§ WORK TO COMPLETE
Nothing beyond the line containing "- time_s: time" should be printed; print each line exactly from the first line of the listing below through it.

§ SUPPLIED INFORMATION
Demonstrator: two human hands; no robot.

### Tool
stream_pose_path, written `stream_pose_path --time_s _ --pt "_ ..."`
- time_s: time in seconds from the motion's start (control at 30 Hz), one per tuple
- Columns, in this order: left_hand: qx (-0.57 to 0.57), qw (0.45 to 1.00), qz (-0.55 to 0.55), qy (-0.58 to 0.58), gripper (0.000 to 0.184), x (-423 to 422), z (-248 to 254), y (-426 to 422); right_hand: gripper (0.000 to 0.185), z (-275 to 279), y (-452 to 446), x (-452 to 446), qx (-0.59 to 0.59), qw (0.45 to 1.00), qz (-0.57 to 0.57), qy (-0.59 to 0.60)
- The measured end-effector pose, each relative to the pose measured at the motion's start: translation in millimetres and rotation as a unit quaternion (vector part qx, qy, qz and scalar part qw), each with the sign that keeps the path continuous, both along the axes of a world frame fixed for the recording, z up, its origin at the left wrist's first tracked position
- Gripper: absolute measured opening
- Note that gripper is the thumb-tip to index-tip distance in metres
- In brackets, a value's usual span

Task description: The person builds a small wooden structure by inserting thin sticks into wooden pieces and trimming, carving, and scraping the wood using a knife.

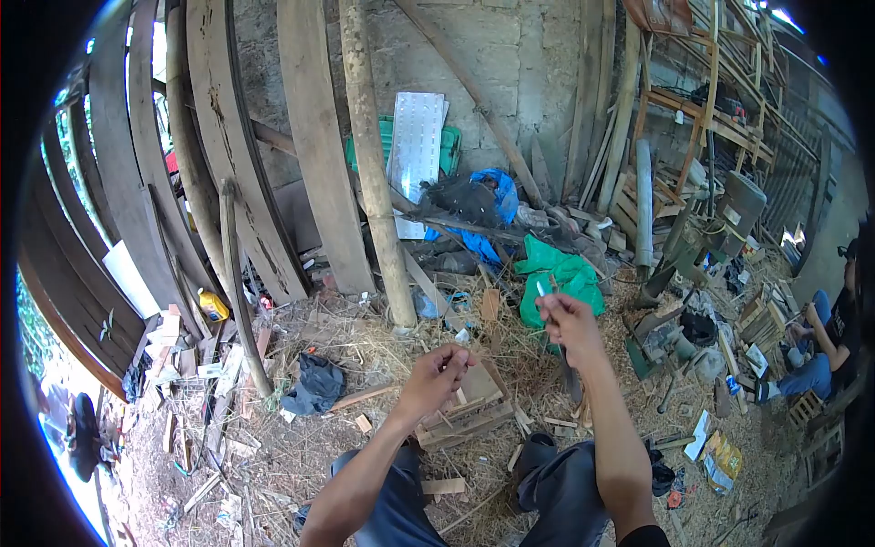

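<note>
The right hand point(572, 330) is pinching a small, slender white piece point(540, 289) between thumb and fingers, and both are hovering above and to the right of the boxy, pale brown wooden block point(469, 421) on the ground. The left hand point(439, 381) is hanging just over the block's left side, its fingers curling in toward the thumb; whether anything is being gripped there, I cannot tell. The person's knees, in dark blue-grey trousers point(383, 497), are flanking the block on its near side. Beyond the block to the right, a crumpled bright green plastic bag point(572, 264) is lying behind the right hand. To the block's left, a crumpled black plastic bag point(314, 383) is resting on the straw, and farther left a yellow plastic bottle point(212, 305) is standing. Well to the block's right, another person point(838, 337) in blue trousers is sitting.
</note>
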State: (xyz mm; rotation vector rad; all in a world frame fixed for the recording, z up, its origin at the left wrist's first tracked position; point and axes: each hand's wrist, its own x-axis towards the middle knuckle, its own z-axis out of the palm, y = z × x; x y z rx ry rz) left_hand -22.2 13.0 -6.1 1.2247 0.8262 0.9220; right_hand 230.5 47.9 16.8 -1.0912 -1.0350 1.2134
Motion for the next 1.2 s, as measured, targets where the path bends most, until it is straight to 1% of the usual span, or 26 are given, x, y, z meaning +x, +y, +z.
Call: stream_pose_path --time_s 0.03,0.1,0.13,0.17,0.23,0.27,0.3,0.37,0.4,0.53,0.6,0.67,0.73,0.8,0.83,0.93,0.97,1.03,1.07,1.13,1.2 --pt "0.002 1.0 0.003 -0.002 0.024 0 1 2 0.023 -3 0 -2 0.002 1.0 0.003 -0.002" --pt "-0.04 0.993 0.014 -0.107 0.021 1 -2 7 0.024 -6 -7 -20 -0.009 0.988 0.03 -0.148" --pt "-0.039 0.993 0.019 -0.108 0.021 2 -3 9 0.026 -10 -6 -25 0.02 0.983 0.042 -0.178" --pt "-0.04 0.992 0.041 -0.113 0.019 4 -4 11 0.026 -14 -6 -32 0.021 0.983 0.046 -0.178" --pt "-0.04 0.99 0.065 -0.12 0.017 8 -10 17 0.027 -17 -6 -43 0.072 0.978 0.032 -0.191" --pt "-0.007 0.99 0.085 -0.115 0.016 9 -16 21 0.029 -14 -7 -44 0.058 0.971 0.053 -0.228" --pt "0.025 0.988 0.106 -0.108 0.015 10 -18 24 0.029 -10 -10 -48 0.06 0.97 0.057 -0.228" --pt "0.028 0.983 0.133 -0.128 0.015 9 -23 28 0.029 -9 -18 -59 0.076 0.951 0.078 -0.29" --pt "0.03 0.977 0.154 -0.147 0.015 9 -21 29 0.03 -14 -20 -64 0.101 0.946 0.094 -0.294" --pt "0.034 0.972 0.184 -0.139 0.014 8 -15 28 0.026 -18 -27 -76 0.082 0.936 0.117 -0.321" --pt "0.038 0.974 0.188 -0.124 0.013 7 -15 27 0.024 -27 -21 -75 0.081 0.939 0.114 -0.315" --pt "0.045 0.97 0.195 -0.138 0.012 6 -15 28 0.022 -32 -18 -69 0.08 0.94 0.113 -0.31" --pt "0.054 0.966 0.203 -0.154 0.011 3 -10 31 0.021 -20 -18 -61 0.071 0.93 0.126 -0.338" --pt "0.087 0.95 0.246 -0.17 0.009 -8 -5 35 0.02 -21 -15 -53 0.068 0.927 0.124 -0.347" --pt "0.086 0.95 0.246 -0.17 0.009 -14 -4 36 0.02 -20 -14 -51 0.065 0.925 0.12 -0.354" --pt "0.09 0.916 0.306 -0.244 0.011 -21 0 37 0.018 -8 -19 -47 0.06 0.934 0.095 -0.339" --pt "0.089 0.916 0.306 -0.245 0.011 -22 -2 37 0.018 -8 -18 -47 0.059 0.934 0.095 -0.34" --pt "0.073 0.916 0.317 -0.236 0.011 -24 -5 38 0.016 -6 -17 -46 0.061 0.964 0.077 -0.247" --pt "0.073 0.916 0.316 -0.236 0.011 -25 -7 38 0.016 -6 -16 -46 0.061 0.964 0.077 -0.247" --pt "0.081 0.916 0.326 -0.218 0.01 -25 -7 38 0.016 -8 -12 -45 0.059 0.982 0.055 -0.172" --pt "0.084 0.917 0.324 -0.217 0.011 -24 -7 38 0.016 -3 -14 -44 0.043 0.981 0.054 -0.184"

§ SOLUTION FOR THIS PROBLEM
Demonstrator: two human hands; no robot.

### Tool
stream_pose_path, written `stream_pose_path --time_s _ --pt "_ ..."`
- time_s: time in seconds from the motion's start (control at 30 Hz), one per tuple

The exercise was worked through completely.